Sea Silk yarn, 70% silk, 30% kelp seaweed
Friday December 01st 2006, 10:39 pm
Filed under: Knit

Months ago, I took a rather expensive chance on a yarn I’d heard only a little about but was quite curious about, where the only way I could get near any was to order it online. I can’t say sight unseen, since there were pictures; how about, touch unfelt? And that is how the two-skein shawl in my book for my younger daughter came to be. Which also means that it’s off at the publisher’s at the moment.

I looked at Knitty Noddy’s website a few weeks ago, and went OOOH!!! I had been wishing severely that there might somehow be a Sea Silk colorway that was a relatively solid-shade teal. (It didn’t exist in Handmaiden Yarns’ dye lineup.) And that I could justify it in our budget right now if there were. Well guess what. Turns out Knitty Noddy had special-ordered some to be created just for them, and there it was right there on my screen. Exactly what I’d wished for. They had four skeins left. It’s that Constance Harker “Color is everything” quote again: I don’t usually go wishing hard after material goods, but this one was really getting to me. But I’d told my husband I would hold off on buying more yarn for the moment, since I certainly have enough baby alpaca and wool to keep me happy.
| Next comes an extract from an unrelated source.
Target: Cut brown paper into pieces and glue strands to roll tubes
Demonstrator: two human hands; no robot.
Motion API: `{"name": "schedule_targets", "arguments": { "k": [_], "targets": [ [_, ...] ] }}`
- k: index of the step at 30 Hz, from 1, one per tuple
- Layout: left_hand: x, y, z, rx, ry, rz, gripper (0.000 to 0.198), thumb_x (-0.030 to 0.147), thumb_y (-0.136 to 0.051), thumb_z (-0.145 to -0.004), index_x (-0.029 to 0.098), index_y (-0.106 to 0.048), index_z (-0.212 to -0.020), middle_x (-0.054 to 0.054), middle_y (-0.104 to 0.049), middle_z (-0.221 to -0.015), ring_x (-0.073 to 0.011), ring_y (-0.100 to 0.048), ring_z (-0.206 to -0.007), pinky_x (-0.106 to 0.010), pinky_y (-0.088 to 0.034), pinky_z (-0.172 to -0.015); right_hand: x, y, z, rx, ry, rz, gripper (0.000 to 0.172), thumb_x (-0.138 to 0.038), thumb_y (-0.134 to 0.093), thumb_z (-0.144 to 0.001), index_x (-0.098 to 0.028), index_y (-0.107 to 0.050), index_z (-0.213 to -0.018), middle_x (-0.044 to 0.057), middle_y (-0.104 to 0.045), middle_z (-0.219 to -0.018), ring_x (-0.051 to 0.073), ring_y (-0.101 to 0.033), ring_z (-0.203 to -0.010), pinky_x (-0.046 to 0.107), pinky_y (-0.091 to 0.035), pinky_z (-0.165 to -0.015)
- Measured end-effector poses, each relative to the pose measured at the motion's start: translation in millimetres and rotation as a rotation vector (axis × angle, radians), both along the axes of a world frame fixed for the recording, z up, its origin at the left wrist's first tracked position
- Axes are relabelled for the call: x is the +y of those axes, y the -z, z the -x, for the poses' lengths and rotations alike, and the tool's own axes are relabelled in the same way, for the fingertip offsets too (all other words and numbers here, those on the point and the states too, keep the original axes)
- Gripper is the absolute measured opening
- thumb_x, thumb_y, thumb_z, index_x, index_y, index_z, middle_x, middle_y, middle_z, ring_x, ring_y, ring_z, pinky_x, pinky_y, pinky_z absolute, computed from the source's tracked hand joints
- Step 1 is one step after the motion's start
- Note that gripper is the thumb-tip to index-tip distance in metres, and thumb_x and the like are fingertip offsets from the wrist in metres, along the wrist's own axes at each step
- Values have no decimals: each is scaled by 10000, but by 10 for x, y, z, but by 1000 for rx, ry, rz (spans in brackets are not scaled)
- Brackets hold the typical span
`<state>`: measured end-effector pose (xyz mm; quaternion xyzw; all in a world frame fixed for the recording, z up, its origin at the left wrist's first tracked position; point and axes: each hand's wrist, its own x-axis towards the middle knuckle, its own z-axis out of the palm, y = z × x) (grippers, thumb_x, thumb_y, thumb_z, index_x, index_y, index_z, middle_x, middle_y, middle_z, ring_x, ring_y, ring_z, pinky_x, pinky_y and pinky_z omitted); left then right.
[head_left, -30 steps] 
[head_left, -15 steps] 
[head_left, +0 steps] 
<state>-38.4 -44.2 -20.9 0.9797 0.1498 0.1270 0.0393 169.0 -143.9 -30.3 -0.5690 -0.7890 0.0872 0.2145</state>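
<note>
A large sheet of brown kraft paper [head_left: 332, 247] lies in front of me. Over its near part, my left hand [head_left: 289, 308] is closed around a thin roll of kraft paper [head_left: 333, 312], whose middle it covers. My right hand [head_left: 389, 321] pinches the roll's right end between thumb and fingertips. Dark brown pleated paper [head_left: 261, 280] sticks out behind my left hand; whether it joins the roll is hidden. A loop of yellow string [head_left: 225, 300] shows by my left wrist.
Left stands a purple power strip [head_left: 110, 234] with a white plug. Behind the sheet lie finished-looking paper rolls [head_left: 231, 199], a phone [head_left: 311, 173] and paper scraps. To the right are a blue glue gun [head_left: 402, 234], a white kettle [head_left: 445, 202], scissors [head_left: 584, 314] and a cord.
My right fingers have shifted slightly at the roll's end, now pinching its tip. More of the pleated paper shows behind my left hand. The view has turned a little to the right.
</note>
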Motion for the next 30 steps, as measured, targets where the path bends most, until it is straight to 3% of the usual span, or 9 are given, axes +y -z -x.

Given how fast Sea Silk stocks tend to disappear–which I understand now–I knew those skeins would be gone in no time. There’s nothing else I’ve ever felt that feels like this stuff when you’re knitting it, all those hours it’s running through your fingers, and later, when you’re wearing it: nice. Verrrrrry nice. It does smell strongly of silk, being 70%, in case that stops anybody. But anyway. (Repeat the mantra: I have enough yarn to keep me happy.)

So there I was looking at this, my colorway dream come true in my dream yarn, and said to my husband that there wasn’t anything else on earth he could possibly buy me for Christmas or birthday that I’d enjoy more than two skeins of that teal to go play with. That was it. He thought about it, and said, Okay, then, I guess, go ahead and buy it. But no knitting it before then!

Long as I had him agreeing, I said, okay, that’s for Christmas; how about the Sea Shore colorway–just one skein for my birthday? That got me a bit of a growl, and then a, sure, go ahead. He saw the $100 total and winced, and then the deed was done.

So. The box came. I was home, he wasn’t. I…yeah, I did, I opened it, fondled it, and oh-so-dutifully put it back. Just to check out that shade, you know; after all, monitors always differ a bit, you know. Said to him later, how about if I wind it into balls so it’ll be all ready to just zip away with it come the day?

No! No fondling! WAIT. You’re just going to have to wait.

Well, so I sort of wait; I take it out about every third day, pet it some more, and then stuff it back into the box out of sight. Nope nope nope, can’t knit it yet. Back. Nope.

But you know, right now I’m really glad I was born a week early rather than a week late. Thanks, Mom! If ever a yarn deserved to be knitted at the beach, too, while we’re at it… Half Moon Bay on my birthday with that Sea Shore Sea Silk, dear? A romantic lunch or dinner on the… (You won’t mind if I bring my needles with us, right? I’ll need to wind it up; do you think you could hold your hands out while we wait for the main course? I just don’t want to trip the waitress up by putting it around the back of the chair leaned back from the next table over there.) Dear? Dear?